I don't know how extreme it was in their situation, but he did what so many men do. He just clammed up. "When I do open my mouth, I get shot down. So I'm not going to open my mouth." A lot of men feel that way.
Some respond the opposite way, which is getting violent and angry. They tend to go to one of the two extremes. In this case, think about a wife who, for years, had not spoken words of encouragement to her husband.
Now, I don't think she started out thinking, How can I tear my husband down. I'm sure she didn't. And I'm sure she didn't even realize that's what she had done. But as she began this positive exercise, this challenge to build up her marriage, to encourage her husband, God began to change her and ultimately, her husband. She said,
I have thought the words before, but I could not bring myself to say them.
And then, she just wrote, "PRIDE." And isn't it hard when you've been hurt or your husband's not been expressive of his love? You have to humble yourself to be the one to say, "I'll be the encourager. I'll start," with no expectation put on him. She said,
Monday, he was off and home all day. We had the most wonderful day together.

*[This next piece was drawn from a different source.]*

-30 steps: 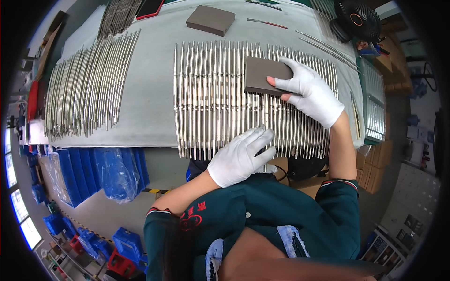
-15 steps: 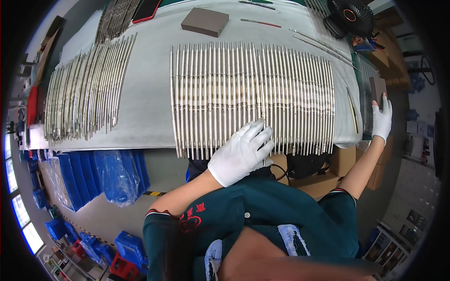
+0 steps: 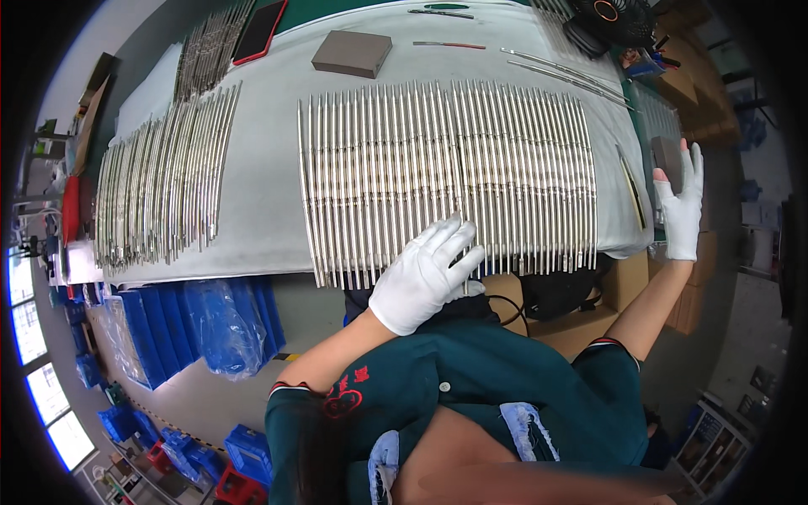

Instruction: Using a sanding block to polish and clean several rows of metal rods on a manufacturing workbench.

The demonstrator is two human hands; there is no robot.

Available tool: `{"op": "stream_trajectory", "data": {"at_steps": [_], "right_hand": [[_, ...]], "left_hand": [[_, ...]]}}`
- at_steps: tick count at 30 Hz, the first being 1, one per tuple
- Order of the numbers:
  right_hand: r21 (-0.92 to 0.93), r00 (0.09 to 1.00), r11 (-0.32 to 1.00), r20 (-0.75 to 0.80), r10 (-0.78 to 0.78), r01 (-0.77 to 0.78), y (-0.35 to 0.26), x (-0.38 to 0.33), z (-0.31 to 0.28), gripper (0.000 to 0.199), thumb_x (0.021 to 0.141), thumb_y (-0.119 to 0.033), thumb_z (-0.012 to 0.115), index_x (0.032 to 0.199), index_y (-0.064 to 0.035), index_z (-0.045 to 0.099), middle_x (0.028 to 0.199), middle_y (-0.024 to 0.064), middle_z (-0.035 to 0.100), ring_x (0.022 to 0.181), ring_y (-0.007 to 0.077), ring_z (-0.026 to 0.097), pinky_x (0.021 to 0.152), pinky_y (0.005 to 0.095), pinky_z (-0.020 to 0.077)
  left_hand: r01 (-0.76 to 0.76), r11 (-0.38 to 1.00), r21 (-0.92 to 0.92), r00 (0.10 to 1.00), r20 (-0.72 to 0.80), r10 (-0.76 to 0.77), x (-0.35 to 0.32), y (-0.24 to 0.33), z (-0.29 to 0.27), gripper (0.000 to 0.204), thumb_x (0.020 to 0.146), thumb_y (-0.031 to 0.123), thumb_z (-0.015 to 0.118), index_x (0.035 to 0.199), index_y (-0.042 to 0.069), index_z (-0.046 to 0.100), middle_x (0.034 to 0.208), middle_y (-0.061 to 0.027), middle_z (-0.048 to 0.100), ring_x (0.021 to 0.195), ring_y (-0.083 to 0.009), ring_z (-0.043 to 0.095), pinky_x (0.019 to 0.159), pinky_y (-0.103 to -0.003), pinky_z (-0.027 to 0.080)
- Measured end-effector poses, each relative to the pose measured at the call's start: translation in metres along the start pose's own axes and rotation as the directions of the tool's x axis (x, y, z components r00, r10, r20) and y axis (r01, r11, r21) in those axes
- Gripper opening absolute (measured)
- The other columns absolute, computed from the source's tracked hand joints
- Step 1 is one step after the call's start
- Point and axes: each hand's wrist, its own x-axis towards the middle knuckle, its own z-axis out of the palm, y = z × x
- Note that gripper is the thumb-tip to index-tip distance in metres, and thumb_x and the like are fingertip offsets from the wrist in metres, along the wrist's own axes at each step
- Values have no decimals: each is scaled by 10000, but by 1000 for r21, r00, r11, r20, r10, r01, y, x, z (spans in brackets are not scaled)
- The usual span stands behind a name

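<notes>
Two white-gloved hands | left hand (image 3: 427, 273) flat, fingers spread, pressing near ends of metal rod row (image 3: 446, 172) frame centre | right hand (image 3: 680, 206) at right edge, holding grey sanding block (image 3: 667, 157) | second grey block (image 3: 352, 53) top centre

white-clothed table (image 3: 261, 194); rows of metal rods (image 3: 446, 168); grey block (image 3: 352, 53); red phone (image 3: 259, 31)
</notes>
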Motion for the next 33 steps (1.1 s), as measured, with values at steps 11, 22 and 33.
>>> {"op": "stream_trajectory", "data": {"at_steps": [11, 22, 33], "right_hand": [[522, 679, 753, 382, -627, 401, -132, -47, 43, 664, 913, -525, 516, 1394, -71, 462, 1476, 264, 341, 1375, 459, 306, 1130, 511, 253], [364, 646, 740, 363, -672, 566, -154, -58, 67, 582, 890, -423, 538, 1375, -105, 489, 1455, 241, 370, 1371, 410, 324, 1149, 519, 217], [365, 661, 754, 365, -655, 546, -155, -58, 65, 563, 891, -423, 541, 1363, -117, 510, 1451, 237, 377, 1362, 412, 336, 1147, 521, 229]], "left_hand": [[71, 989, 128, 986, 138, -89, 9, 5, -8, 637, 732, 302, 734, 1273, 52, 509, 1272, -132, 537, 1239, -333, 492, 1065, -452, 381], [23, 962, 270, 980, 183, -75, 7, 4, -3, 644, 764, 383, 698, 1282, 56, 503, 1294, -118, 512, 1274, -285, 464, 1083, -440, 349], [14, 947, 321, 980, 185, -77, 3, 3, 0, 693, 752, 385, 707, 1317, 50, 486, 1342, -127, 487, 1288, -304, 453, 1093, -440, 343]]}}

Now, I'm not promising that if you start this thirty-day challenge that tomorrow you and your husband will have the most wonderful day ever. It may get worse before it gets better. But in this case, God began quickly to reward her for just the little bit of encouragement she invested in her marriage. She said,
God showed me that the wall of pride I had allowed to divide us was hindering my husband from responding to me. I had just prayed for God to work in my life and now I am reaping the benefits of many changes in my husband's life. God is continuing to transform my marriage one day at a time, simply because I was finally willing to bring down the wall of pride.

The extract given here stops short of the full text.